◆ **TASK BRIEF**: Report every line of the listing below in which the string "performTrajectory" occurs.

┏━━

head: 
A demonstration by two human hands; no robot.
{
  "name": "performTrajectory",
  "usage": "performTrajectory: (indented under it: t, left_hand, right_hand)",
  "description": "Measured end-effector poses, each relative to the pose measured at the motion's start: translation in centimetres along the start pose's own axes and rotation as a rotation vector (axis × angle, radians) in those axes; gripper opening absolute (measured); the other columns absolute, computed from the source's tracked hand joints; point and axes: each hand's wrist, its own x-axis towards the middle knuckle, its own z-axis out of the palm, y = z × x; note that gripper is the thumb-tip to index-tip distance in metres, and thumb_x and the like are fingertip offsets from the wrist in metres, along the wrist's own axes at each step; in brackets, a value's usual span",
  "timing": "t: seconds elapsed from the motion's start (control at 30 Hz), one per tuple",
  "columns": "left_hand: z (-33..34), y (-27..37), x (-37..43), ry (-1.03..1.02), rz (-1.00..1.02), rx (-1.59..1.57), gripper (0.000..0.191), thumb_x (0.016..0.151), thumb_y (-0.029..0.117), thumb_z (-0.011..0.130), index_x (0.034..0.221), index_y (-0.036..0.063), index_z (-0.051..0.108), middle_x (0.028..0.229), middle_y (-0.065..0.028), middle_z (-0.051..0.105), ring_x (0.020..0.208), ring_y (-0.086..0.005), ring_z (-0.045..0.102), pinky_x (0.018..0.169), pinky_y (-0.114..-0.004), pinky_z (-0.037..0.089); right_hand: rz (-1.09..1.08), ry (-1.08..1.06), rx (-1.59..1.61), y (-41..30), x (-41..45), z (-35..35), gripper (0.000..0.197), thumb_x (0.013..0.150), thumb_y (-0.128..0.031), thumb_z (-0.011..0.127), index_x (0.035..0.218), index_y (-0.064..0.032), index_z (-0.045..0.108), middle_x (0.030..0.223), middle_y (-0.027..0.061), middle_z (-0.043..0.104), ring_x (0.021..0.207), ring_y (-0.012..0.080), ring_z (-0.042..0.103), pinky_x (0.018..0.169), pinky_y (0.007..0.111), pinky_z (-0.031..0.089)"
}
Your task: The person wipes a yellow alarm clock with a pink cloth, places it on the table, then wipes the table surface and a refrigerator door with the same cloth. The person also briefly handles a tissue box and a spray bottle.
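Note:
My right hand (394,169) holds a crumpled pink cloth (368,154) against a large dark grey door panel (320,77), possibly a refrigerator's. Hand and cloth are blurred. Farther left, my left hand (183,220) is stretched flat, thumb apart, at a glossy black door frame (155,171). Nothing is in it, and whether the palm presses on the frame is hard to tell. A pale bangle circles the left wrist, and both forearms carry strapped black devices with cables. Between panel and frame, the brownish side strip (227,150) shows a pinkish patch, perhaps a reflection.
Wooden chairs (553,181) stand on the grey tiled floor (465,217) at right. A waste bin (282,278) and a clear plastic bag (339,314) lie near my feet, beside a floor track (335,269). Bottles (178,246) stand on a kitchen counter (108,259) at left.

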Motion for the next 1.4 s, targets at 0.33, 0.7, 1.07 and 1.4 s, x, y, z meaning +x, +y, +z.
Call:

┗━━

◆ **RESPONSE**:
  "name": "performTrajectory",
  "usage": "performTrajectory: (indented under it: t, left_hand, right_hand)",

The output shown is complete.